先賢顕彰・供養会で祭文を読み上げる五十嵐会長(右)

 戊辰戦争の責任を一身に背負い自刃した会津藩家老萱野権兵衛の命日に合わせ、会津士魂会は18日、会津若松市の天寧寺で「先賢顕彰・供養会」を開いた。参列者が先人の功績をたたえ、会津の武士道精神を後世に語り継ぐことを誓った。

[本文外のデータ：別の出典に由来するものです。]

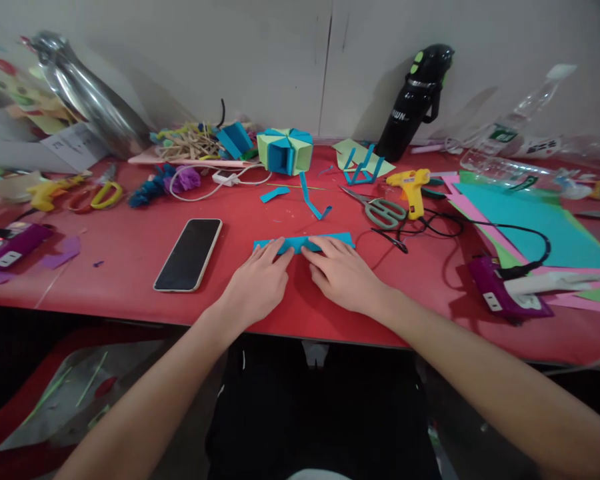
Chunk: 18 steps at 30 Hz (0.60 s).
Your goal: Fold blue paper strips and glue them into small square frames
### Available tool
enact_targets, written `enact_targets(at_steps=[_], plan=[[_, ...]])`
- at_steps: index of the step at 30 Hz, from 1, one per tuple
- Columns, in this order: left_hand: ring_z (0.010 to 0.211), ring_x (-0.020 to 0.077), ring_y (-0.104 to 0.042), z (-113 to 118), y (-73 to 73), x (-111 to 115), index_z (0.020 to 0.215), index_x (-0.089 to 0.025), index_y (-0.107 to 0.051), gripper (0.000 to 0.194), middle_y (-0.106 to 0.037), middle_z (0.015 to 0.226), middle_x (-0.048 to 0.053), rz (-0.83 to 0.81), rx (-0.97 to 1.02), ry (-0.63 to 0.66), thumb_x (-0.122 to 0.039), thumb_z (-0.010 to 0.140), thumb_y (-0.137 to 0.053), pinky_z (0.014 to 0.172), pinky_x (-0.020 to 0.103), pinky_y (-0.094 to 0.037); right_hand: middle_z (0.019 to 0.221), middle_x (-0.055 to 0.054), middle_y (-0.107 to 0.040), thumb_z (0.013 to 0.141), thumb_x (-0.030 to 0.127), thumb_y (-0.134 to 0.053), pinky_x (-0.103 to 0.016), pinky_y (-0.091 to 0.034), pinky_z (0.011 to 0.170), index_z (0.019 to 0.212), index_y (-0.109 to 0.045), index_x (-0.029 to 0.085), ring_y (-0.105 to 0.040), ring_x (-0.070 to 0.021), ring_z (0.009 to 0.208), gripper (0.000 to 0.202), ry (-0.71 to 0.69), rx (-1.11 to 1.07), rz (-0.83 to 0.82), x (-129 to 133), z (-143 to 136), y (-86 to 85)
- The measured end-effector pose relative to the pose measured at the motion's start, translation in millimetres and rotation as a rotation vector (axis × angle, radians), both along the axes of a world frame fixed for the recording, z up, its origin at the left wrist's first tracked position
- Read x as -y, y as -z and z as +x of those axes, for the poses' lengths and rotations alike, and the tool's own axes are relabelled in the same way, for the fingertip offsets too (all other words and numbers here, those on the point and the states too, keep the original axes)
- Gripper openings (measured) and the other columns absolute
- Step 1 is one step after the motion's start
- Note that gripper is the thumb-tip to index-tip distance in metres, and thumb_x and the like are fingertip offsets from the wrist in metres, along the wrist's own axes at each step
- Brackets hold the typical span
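Note:
A folded strip of blue paper (300,244) lies crosswise on the red table before me. My left hand (260,283) presses on its left part, with fingers stretched out over the paper. On the right part rests my right hand (347,277), its fingers also extended and the fingertips touching the strip. The thumbs lie near the strip's lower edge, a small gap apart. Beyond it are a bent blue paper strip (310,200) and a small blue paper piece (275,194). A blue and light-green folded paper form (285,152) stands farther back.
A phone (189,256) lies left of my hands. To the right are scissors (380,212), a yellow glue gun (413,190) with its cable, and a purple power strip (505,290). Coloured sheets (535,223), a black bottle (413,103) and a metal jug (93,100) stand or lie farther out.

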<state>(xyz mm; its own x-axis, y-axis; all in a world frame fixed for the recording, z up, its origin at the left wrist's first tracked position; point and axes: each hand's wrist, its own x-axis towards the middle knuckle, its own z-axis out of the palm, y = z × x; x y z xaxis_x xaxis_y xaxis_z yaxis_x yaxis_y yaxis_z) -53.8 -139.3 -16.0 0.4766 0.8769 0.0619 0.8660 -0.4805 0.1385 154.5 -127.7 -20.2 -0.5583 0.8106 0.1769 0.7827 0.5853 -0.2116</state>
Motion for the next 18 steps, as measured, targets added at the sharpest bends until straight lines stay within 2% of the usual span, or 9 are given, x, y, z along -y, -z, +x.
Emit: enact_targets(at_steps=[3, 7, 11, 15, 18], plan=[[0.153, 0.0297, -0.03, -9, 6.4, -4, 0.149, -0.01, -0.045, 0.052, -0.035, 0.163, 0.018, -0.062, 0.049, 0.034, -0.015, 0.099, -0.032, 0.123, 0.051, -0.032, 0.155, -0.017, -0.047, 0.103, 0.027, -0.039, -0.047, -0.041, 0.116, 0.139, -0.06, 0.011, -0.046, -0.0312, 0.141, 0.045, 0.009, -0.019, -0.044, -1, 11, 1.9], [0.154, 0.0276, -0.028, -16, 8.0, -6, 0.149, -0.012, -0.045, 0.051, -0.035, 0.164, 0.016, -0.083, 0.088, 0.073, -0.019, 0.102, -0.029, 0.124, 0.052, -0.03, 0.155, -0.016, -0.048, 0.104, 0.03, -0.039, -0.05, -0.044, 0.115, 0.135, -0.064, 0.014, -0.045, -0.0315, 0.144, 0.043, 0.075, -0.029, -0.015, 0, 35, 6.6], [0.154, 0.0256, -0.026, -19, 6.1, -5, 0.152, -0.015, -0.043, 0.051, -0.03, 0.166, 0.013, -0.096, 0.102, 0.075, -0.028, 0.106, -0.026, 0.125, 0.051, -0.027, 0.149, -0.015, -0.054, 0.103, 0.027, -0.041, -0.051, -0.042, 0.117, 0.123, -0.071, 0.014, -0.043, -0.0315, 0.145, 0.038, 0.12, -0.001, 0.089, 3, 57, 8.1], [0.155, 0.0251, -0.026, -23, 9.8, -6, 0.154, -0.017, -0.041, 0.052, -0.03, 0.166, 0.012, -0.074, 0.099, 0.083, -0.032, 0.106, -0.026, 0.125, 0.052, -0.026, 0.14, -0.016, -0.06, 0.102, 0.027, -0.044, -0.051, -0.047, 0.109, 0.113, -0.074, 0.015, -0.051, -0.0329, 0.135, 0.034, 0.131, 0.055, 0.173, 7, 62, 4.4], [0.153, 0.026, -0.03, -27, 11.9, -13, 0.151, -0.018, -0.046, 0.05, -0.035, 0.164, 0.012, -0.039, 0.061, 0.122, -0.027, 0.105, -0.027, 0.124, 0.054, -0.027, 0.132, -0.016, -0.062, 0.102, 0.026, -0.043, -0.047, -0.05, 0.101, 0.112, -0.074, 0.015, -0.057, -0.0311, 0.122, 0.034, 0.113, 0.05, 0.162, 4, 59, 1.8]])
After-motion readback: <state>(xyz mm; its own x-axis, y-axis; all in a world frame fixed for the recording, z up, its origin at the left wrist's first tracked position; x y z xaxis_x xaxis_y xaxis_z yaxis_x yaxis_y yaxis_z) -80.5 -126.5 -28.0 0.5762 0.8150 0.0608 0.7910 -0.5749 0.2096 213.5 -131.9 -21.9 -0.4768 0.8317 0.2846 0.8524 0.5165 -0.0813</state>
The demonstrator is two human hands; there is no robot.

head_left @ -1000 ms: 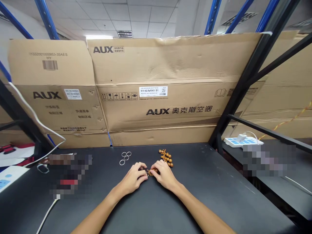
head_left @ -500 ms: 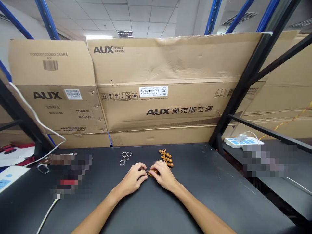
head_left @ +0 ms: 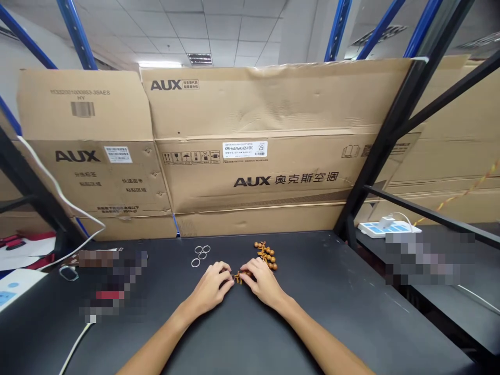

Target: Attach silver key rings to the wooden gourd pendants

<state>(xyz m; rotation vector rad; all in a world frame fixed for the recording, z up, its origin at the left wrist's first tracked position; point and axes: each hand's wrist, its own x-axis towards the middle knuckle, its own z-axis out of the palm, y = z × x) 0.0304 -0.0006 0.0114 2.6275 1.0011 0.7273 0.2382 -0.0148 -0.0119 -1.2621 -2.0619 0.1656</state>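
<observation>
Over the black tabletop my right hand (head_left: 262, 281) pinches a small brown wooden gourd charm, mostly covered by the fingers. Its knotted orange-brown cord (head_left: 238, 278) sticks out to the left, between the two hands. My left hand (head_left: 213, 286) is closed in a pinch at the cord's end; what lies between its fingertips is too small to make out. Just beyond my right hand lies a group of wooden gourd charms (head_left: 269, 252) with similar cords. Several thin metal rings (head_left: 202, 255) rest on the table beyond my left hand.
Cardboard boxes (head_left: 250, 114) stand along the back edge of the table (head_left: 234, 344). Black rack posts (head_left: 385, 133) rise at the sides. At left are a white cable (head_left: 76, 346) and blurred items; a power strip (head_left: 377, 229) sits on the right-hand shelf.
Between my hands, more of the charm's cord shows as my left fingertips have shifted slightly left. The view has tilted a little; the rings and other charms stay put.
</observation>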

 萱野権兵衛のほか、会津藩で代々家老を務めた田中土佐ら田中家と、少年ながら会津の武士道精神を九州の地に残し16歳で切腹した権兵衛の次男郡長正ら先賢の霊を慰めるのが目的。今回で63回目。

 役員や関係団体約30人が参列。五十嵐光雄会長が「先賢の供養は私たち会津人の務め。会津の武士道精神に思いをはせ、先賢の生きざまに学びたい」と祭文を読み上げた。東京から参列した田中家子孫の田中綾子さんがあいさつし「初めて参加することができ感無量です」と涙を浮かべた。

 参列者による焼香の後、権兵衛らを悼み会津一刀流剣詩舞道が剣舞と詩舞、会津吟詠会が詩吟を奉納した。